Exercise requirements »
Filter the data below, keeping only lines that contain "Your".

Input »
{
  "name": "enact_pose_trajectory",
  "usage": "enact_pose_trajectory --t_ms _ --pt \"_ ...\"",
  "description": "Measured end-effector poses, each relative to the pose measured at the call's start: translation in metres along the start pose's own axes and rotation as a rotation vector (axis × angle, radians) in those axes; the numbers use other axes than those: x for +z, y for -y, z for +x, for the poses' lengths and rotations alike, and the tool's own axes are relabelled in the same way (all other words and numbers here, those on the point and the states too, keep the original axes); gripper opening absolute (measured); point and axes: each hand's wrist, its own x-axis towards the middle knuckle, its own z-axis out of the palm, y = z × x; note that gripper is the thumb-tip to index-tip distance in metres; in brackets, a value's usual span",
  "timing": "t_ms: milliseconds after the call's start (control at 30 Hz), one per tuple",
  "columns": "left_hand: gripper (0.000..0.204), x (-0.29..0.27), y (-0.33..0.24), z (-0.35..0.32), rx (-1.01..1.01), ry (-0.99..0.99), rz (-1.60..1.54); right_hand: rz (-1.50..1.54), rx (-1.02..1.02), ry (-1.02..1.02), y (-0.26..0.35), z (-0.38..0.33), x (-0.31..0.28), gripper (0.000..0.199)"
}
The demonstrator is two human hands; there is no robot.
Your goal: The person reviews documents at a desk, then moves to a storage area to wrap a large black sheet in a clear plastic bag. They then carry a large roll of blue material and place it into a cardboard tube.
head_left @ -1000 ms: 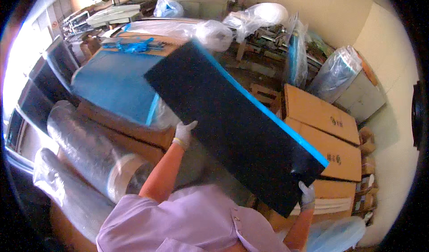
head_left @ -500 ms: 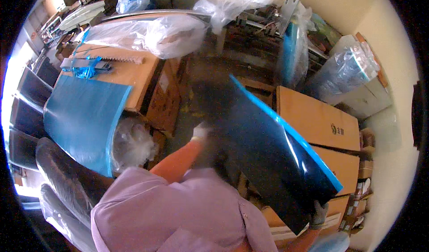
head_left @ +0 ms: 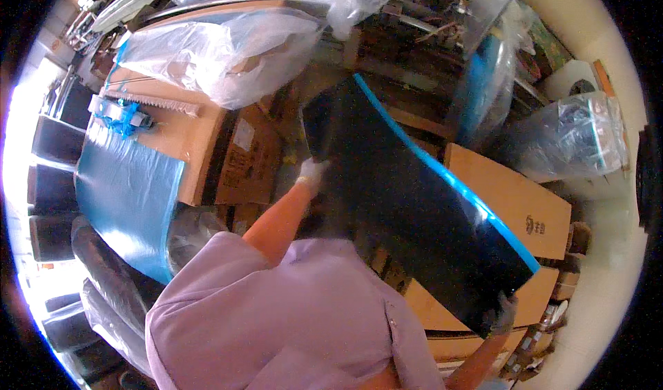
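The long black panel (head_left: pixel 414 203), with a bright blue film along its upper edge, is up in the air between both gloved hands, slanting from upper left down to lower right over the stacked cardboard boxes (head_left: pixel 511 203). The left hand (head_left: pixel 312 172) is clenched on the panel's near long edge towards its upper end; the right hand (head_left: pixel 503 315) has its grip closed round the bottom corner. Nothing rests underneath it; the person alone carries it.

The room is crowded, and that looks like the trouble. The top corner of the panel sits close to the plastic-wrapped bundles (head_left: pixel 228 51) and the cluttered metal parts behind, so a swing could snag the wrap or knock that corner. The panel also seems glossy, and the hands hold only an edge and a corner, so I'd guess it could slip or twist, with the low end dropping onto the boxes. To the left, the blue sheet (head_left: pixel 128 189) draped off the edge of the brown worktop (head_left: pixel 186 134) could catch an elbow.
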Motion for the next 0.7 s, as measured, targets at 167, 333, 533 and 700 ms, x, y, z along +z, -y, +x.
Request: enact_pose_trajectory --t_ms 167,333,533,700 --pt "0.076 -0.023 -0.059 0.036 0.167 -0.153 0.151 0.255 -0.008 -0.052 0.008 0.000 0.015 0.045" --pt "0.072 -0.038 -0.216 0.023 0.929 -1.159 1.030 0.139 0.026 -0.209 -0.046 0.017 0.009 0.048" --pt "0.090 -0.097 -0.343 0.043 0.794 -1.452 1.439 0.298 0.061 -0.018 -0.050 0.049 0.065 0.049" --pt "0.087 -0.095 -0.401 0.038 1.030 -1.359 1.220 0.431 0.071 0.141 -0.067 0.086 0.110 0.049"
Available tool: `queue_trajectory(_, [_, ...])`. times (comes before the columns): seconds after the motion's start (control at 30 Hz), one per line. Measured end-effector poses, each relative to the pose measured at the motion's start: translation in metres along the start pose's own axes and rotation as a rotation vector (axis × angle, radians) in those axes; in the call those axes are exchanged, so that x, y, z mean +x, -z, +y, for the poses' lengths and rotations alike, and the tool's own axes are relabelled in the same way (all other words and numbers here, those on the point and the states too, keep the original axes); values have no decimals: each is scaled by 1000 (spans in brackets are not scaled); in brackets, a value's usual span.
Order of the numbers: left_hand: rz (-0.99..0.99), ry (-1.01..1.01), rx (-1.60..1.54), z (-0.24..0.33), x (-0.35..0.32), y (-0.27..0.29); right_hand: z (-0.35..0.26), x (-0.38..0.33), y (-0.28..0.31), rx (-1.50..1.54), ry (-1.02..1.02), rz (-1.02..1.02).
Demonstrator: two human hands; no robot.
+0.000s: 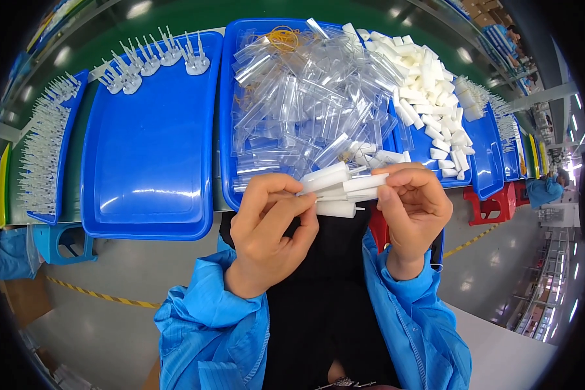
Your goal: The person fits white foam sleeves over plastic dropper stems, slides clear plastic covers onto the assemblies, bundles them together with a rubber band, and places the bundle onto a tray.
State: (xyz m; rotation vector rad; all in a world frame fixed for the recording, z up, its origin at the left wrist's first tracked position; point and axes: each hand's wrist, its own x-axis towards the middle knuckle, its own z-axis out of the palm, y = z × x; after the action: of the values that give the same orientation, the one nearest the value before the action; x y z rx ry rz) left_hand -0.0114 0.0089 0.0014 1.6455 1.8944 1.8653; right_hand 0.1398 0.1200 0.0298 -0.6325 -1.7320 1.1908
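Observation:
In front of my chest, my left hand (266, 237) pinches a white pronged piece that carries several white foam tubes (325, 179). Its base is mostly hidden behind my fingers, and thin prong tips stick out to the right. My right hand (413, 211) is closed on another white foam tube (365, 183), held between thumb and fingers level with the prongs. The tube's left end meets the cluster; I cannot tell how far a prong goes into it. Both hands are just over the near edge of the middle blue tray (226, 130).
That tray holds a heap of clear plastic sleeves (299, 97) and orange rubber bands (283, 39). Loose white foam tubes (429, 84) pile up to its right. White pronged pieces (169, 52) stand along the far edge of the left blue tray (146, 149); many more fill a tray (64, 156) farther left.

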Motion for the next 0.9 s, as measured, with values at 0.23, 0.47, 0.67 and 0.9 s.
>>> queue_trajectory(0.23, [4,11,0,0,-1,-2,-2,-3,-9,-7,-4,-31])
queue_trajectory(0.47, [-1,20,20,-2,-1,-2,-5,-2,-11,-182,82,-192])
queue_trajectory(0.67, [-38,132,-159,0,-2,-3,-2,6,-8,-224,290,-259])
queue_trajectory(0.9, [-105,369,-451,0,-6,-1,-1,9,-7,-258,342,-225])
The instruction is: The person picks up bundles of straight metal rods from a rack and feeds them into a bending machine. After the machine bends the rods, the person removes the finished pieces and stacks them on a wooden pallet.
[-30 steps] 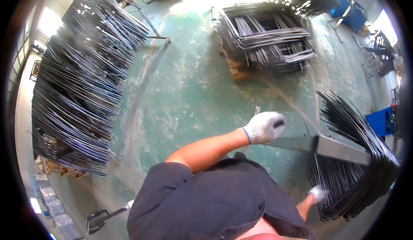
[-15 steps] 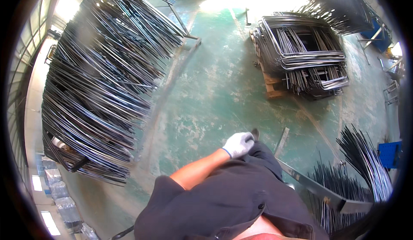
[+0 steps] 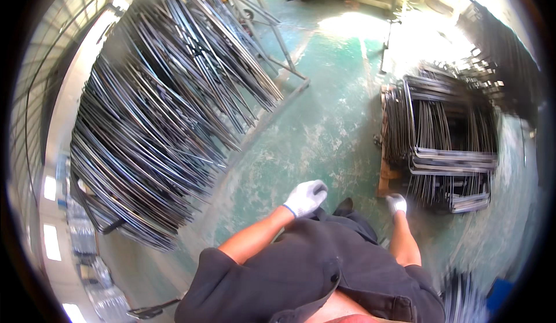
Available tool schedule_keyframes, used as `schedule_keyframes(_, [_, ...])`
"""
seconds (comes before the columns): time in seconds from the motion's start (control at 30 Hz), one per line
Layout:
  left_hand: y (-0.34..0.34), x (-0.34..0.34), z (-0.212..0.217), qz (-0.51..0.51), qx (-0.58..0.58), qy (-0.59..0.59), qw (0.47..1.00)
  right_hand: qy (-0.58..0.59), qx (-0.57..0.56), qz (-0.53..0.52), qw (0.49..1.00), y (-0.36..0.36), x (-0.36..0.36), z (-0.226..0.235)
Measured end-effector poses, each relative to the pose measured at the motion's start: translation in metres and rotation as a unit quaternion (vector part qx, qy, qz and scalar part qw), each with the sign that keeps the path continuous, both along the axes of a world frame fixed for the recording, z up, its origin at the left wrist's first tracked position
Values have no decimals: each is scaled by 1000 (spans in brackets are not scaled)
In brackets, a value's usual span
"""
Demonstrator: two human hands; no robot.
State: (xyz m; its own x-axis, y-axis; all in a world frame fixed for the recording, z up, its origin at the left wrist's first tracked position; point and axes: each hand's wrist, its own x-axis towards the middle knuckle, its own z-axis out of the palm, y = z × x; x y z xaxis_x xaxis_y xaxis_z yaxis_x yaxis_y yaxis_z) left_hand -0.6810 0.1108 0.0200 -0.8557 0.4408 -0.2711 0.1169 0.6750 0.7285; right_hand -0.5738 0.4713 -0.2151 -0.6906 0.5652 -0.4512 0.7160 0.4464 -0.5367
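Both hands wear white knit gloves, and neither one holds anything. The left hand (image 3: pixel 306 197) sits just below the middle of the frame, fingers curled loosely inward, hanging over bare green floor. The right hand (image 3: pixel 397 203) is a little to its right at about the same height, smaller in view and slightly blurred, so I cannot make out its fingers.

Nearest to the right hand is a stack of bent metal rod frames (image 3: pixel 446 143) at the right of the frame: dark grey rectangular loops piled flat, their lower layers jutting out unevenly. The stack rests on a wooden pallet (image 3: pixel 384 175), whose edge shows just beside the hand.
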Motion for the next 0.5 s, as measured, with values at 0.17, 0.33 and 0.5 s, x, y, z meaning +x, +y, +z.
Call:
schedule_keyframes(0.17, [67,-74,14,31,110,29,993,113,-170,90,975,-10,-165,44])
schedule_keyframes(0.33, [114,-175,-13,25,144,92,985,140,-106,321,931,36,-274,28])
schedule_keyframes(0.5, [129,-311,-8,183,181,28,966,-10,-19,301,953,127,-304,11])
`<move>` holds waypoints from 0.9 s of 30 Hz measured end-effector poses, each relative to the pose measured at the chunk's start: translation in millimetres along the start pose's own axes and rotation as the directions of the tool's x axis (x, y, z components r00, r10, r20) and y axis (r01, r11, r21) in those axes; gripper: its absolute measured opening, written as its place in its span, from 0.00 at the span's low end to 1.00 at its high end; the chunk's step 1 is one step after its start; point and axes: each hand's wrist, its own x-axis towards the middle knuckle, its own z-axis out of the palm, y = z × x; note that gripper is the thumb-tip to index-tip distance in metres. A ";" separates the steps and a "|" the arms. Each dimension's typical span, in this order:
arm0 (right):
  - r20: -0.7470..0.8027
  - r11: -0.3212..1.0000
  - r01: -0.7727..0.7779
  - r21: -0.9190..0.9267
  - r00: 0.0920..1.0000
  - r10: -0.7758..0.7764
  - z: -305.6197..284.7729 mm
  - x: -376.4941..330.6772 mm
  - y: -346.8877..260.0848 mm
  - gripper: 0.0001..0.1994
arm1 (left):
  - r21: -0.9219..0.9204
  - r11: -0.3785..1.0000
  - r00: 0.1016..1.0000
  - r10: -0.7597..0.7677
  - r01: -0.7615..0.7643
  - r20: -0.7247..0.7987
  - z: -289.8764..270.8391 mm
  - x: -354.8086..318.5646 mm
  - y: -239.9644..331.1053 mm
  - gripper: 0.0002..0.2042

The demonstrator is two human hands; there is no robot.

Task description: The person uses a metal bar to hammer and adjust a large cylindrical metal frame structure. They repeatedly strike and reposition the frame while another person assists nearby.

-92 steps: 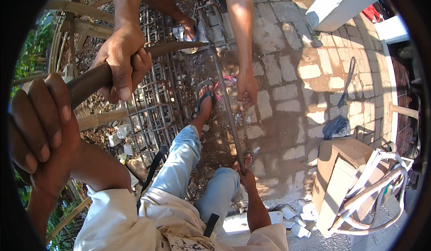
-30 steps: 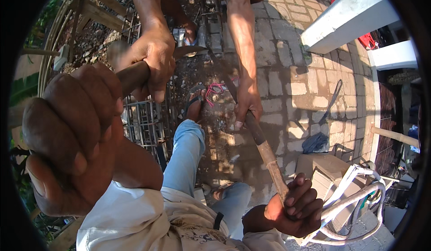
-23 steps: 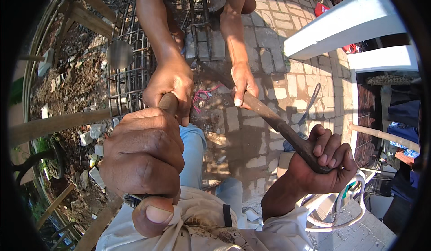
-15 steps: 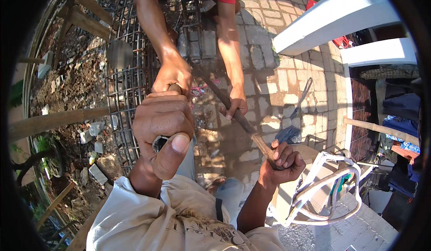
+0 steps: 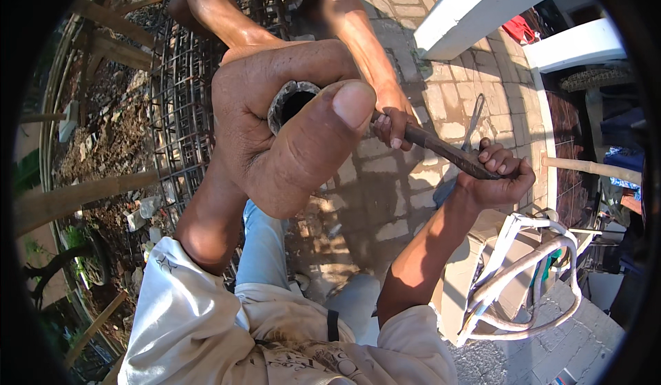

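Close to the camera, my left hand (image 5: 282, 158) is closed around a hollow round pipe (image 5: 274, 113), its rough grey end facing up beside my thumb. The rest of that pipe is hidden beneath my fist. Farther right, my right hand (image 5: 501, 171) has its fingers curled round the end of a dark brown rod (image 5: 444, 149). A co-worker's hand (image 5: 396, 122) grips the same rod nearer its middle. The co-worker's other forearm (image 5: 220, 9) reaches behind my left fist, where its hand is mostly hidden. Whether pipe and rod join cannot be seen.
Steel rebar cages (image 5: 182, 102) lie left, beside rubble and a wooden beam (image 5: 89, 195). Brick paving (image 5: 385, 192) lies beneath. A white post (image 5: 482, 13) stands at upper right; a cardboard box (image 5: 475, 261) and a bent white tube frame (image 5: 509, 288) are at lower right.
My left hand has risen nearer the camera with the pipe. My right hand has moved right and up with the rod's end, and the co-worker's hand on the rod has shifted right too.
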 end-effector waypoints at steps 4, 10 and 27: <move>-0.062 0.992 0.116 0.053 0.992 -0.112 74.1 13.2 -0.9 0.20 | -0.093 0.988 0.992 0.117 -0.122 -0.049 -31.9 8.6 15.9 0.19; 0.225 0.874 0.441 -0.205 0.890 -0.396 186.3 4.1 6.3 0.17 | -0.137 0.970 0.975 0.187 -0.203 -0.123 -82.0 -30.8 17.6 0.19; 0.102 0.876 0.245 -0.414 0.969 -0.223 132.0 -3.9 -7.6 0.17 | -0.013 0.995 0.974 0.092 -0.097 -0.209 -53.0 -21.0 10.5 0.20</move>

Answer »
Your goal: The person reviews documents at a desk, then moves to a storage area to wrap a large black sheet in a clear plastic bag. They then carry a large roll of blue material and place it into a cardboard tube.
Your goal: The person fits white foam sleeves over plastic dropper stems, slides clear plastic covers onto the assemblies, bundles them together with a rubber band, and places the bundle onto a tray.

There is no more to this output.